Some of them relate to the Golfing Union of Ireland (GUI), which gives huge support to young talent. The GUI is greatly assisted by the foundation established by Darren Clarke – the eldest of Ireland’s four major champions, although the last to attain this status – which helped many young golfers, including Rory McIlroy.

But, as Reid highlights, the main foundation for success was provided by the four sets of parents who recognised their sons’ potential and were prepared to make sacrifices to let them realise it. Thankfully, here there is no Earl Woods or Peter Graf (Steffi’s zealously ambitious father), but working-class parents like Godfrey and Hettie Clarke, who paid £112 for family membership of Dungannon Golf Club, where they dropped off their teenage son with a packed lunch to play 54 holes in a day.

Psychological challenge

This investment of time, money and encouragement might not have seemed as big a gamble for Gerry and Rosie McIlroy, who saw their son become the Irish Amateur Close Championship’s youngest winner at 15 and then the youngest modern European player to win a major, at only 22. However, the golfing limbo now occupied by the former world number one David Duval shows that talent is not the only ingredient needed in a game that is as much a psychological as a physical challenge.

What is most interesting about the four golfers Reid examines is not the major successes uniting them but their different expectations and routes into the pro game. McIlroy seemed destined for success from childhood. Clarke seemed similarly destined when he turned pro early, after a glittering amateur career. But although he enjoyed professional success, the weight of personal tragedy, parental responsibility and ageing meant that journalists who questioned him before the 2011 British Open – which he won so conclusively, aged 42 – never asked about his own chances. They just wanted his opinions, as an elder statesman, about the prospects of fellow Northern golfers McIlroy and McDowell.

Although Reid vividly captures each of the seven victories, it is Clarke’s success (when considered a well-loved but extinct force) and Harrington’s initial success in chasing down what was starting to resemble an impossible holy grail that most interested the present reviewer.

Harrington was shaped by his parents, especially his late father, Paddy, a garda, who encouraged his talent, at Stackstown Golf Club, but also instilled sufficient realism for his son to study accountancy before turning pro, so he would have a profession to fall back on. Not initially marked out for glory, Harrington is Ireland’s most successful golfer, not just in terms of major wins (a record likely to be eclipsed) but in terms of maximising his ability through hard work.
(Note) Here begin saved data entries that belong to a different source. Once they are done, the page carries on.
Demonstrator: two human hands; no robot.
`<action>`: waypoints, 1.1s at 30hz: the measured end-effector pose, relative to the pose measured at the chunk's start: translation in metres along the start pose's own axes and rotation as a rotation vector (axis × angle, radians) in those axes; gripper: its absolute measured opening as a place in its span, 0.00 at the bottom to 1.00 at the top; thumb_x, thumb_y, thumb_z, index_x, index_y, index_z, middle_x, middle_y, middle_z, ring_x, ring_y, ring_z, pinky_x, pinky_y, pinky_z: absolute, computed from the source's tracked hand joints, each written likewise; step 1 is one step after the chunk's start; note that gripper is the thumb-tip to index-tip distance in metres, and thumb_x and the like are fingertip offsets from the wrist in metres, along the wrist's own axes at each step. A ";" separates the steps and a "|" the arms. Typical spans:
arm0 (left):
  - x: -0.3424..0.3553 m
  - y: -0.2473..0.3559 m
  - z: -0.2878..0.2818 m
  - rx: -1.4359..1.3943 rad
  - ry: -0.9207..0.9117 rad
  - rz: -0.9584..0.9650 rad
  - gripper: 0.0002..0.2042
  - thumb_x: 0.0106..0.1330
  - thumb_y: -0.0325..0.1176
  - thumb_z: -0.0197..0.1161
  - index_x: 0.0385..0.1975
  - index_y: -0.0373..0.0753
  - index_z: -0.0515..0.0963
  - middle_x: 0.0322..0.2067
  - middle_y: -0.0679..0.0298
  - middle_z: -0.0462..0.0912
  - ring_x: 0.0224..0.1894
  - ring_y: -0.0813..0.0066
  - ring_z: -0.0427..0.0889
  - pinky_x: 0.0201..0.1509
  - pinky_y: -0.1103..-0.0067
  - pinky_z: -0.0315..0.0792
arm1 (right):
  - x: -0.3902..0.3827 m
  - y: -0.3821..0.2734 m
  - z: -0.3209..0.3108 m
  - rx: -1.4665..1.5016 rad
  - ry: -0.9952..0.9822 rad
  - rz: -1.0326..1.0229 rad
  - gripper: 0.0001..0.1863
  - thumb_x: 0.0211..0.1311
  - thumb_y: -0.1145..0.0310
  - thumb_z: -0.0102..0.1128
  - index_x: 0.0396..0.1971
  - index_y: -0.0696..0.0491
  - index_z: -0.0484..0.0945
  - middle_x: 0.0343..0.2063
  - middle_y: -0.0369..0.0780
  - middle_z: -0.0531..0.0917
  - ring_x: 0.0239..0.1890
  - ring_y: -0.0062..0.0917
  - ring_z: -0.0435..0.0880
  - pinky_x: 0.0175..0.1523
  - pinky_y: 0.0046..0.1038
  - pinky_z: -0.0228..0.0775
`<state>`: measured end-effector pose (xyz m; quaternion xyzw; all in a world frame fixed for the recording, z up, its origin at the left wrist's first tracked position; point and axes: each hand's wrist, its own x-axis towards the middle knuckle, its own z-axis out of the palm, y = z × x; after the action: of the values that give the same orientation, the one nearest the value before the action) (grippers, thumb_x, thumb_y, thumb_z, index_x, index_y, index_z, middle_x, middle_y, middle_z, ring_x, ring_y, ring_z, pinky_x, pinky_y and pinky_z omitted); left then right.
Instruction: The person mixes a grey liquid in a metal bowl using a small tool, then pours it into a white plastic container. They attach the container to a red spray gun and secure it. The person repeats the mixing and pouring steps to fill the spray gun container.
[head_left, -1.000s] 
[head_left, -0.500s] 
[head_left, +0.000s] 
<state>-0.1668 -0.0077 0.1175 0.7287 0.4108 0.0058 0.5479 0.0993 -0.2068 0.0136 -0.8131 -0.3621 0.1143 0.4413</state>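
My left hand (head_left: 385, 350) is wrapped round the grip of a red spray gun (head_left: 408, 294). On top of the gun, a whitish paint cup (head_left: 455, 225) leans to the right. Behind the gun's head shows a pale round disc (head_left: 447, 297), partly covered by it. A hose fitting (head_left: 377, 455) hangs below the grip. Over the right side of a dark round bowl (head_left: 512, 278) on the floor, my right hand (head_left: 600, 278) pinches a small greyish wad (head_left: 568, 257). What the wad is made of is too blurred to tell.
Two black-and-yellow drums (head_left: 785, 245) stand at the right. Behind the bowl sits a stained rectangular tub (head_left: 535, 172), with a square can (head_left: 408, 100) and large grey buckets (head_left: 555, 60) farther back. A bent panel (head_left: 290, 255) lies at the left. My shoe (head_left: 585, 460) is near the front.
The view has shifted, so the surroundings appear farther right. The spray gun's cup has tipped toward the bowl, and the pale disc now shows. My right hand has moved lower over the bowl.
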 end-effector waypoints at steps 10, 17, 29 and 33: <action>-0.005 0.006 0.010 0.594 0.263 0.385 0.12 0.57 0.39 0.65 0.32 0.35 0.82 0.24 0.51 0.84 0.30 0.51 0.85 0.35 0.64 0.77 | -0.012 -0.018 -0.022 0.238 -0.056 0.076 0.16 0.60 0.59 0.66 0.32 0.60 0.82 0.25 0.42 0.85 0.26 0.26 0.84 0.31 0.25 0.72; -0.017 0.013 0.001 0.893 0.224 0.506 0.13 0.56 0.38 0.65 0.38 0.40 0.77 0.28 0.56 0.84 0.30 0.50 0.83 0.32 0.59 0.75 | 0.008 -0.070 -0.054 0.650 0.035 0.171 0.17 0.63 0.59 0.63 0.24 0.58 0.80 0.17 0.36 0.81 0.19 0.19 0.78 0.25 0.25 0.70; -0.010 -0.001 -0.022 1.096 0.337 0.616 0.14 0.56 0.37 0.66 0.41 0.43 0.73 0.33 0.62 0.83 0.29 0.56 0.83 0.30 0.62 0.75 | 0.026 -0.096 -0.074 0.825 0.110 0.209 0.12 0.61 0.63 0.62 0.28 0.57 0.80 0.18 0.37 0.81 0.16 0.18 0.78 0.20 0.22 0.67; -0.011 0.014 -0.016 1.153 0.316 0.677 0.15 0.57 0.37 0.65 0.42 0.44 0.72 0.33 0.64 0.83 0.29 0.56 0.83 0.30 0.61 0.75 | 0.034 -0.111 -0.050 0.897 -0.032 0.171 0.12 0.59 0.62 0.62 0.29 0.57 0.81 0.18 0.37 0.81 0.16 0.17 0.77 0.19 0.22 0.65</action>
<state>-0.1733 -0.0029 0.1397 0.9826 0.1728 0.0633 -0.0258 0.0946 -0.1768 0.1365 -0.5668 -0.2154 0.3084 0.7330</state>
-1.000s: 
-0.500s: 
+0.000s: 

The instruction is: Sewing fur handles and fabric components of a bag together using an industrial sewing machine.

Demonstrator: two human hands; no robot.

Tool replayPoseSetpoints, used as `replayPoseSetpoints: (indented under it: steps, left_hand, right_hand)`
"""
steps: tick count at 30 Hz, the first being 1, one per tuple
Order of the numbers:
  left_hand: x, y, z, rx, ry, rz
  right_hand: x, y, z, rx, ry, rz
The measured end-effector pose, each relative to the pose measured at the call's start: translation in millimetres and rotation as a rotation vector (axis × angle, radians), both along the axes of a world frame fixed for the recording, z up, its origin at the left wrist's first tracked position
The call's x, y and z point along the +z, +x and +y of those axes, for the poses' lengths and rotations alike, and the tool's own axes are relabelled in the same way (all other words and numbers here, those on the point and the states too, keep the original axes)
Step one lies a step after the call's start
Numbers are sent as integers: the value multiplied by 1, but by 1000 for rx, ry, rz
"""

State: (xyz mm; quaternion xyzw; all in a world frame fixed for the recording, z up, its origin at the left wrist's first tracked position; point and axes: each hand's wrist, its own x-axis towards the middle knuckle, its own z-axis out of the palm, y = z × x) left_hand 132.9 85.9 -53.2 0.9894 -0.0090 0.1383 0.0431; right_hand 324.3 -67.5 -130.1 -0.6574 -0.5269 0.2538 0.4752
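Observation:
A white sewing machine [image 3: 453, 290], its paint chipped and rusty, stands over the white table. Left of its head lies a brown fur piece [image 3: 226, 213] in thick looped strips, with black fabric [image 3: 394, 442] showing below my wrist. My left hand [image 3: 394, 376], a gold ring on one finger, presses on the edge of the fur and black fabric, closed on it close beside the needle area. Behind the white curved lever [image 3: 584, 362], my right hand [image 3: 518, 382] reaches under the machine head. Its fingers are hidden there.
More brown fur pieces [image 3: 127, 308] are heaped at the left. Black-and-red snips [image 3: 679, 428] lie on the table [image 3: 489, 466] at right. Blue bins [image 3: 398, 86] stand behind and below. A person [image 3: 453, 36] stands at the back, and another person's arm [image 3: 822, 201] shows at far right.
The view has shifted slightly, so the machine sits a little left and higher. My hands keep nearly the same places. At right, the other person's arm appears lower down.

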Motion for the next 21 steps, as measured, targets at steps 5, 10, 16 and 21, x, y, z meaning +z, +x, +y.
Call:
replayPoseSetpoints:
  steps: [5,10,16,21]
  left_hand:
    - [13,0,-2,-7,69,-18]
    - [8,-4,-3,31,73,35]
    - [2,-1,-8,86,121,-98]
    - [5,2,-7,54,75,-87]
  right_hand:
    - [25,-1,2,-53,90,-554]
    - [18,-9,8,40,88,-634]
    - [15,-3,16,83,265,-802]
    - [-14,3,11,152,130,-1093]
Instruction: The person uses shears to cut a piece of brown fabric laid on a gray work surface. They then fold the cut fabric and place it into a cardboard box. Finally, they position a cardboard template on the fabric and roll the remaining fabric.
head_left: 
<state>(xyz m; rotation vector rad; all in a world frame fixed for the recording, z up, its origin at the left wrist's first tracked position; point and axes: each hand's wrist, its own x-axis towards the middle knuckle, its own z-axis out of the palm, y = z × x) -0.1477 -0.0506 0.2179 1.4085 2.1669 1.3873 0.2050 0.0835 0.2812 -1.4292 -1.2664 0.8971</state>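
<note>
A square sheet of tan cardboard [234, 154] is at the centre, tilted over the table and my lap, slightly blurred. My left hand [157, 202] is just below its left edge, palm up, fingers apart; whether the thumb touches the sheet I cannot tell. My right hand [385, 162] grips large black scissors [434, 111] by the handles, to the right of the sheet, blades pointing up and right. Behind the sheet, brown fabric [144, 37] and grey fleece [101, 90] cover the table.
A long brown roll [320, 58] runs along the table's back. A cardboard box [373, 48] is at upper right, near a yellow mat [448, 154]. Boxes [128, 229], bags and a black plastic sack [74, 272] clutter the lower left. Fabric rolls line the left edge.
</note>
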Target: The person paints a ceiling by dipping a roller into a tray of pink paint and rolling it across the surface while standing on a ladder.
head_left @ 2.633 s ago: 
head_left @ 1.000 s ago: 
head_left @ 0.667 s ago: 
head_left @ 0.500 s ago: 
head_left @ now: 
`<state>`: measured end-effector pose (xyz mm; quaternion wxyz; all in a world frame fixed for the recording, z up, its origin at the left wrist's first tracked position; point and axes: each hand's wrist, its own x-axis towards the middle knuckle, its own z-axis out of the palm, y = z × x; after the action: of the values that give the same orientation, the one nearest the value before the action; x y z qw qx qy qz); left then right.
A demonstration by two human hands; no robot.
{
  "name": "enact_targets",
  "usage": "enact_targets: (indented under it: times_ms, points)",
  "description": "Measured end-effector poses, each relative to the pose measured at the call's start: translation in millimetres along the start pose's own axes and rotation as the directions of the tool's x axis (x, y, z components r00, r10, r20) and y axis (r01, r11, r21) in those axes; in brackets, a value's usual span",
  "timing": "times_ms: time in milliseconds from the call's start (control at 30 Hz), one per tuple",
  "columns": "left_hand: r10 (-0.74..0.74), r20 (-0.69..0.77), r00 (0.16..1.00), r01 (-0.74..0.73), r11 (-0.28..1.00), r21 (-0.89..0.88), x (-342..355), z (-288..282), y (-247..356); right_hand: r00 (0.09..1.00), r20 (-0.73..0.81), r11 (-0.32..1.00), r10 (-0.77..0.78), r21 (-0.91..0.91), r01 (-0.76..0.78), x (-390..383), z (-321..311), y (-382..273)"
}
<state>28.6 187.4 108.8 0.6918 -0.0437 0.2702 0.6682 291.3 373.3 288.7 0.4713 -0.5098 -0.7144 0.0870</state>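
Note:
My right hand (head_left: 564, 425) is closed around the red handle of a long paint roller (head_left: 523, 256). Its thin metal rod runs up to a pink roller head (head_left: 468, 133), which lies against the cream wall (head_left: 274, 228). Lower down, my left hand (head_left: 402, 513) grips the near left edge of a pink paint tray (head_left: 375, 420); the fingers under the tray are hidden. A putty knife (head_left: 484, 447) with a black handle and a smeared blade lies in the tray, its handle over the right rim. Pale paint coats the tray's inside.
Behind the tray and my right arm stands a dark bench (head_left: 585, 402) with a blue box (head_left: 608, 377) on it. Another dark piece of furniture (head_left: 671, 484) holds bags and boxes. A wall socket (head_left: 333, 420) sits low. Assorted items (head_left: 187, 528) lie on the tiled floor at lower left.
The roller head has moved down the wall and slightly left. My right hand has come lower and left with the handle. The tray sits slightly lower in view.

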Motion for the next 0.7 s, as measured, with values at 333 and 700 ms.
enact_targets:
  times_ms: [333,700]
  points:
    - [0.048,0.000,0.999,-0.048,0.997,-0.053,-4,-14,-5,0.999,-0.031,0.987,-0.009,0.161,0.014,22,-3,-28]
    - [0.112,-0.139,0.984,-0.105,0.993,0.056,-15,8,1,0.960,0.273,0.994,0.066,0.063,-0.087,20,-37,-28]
There again, in an era when success came to be measured by how much you could borrow from a bank, all four men exemplified a different outlook, one that involved constant effort, incessant practice and a mental toughness that allowed them, at differing stages of their careers, to leave their mark on a world stage.

Reid’s book has an occasional tendency to become more a miscellany than a narrative, with sections comparing the physical details of each trophy or listing the six best shots in major history. I would have been interested in his analysis of why, in such a short time frame, Ireland produced this array of champions, or where golf sits on the fault lines that bisect Northern Ireland and that already have McIlroy under unfair advance pressure to wrap himself in one flag or other for the Rio Olympics. I would also have liked Reid’s thoughts on Harrington’s career since his third major, to explore not only how difficult it is to scale such heights but also how a sportsman copes with the pressures success brings.

But these are not Reid’s themes. Instead, he vividly recaptures each victory and the wondrous miracle that Ireland has suddenly won more golfing majors than Eurovision Song Contests. Truly that is something to sing about.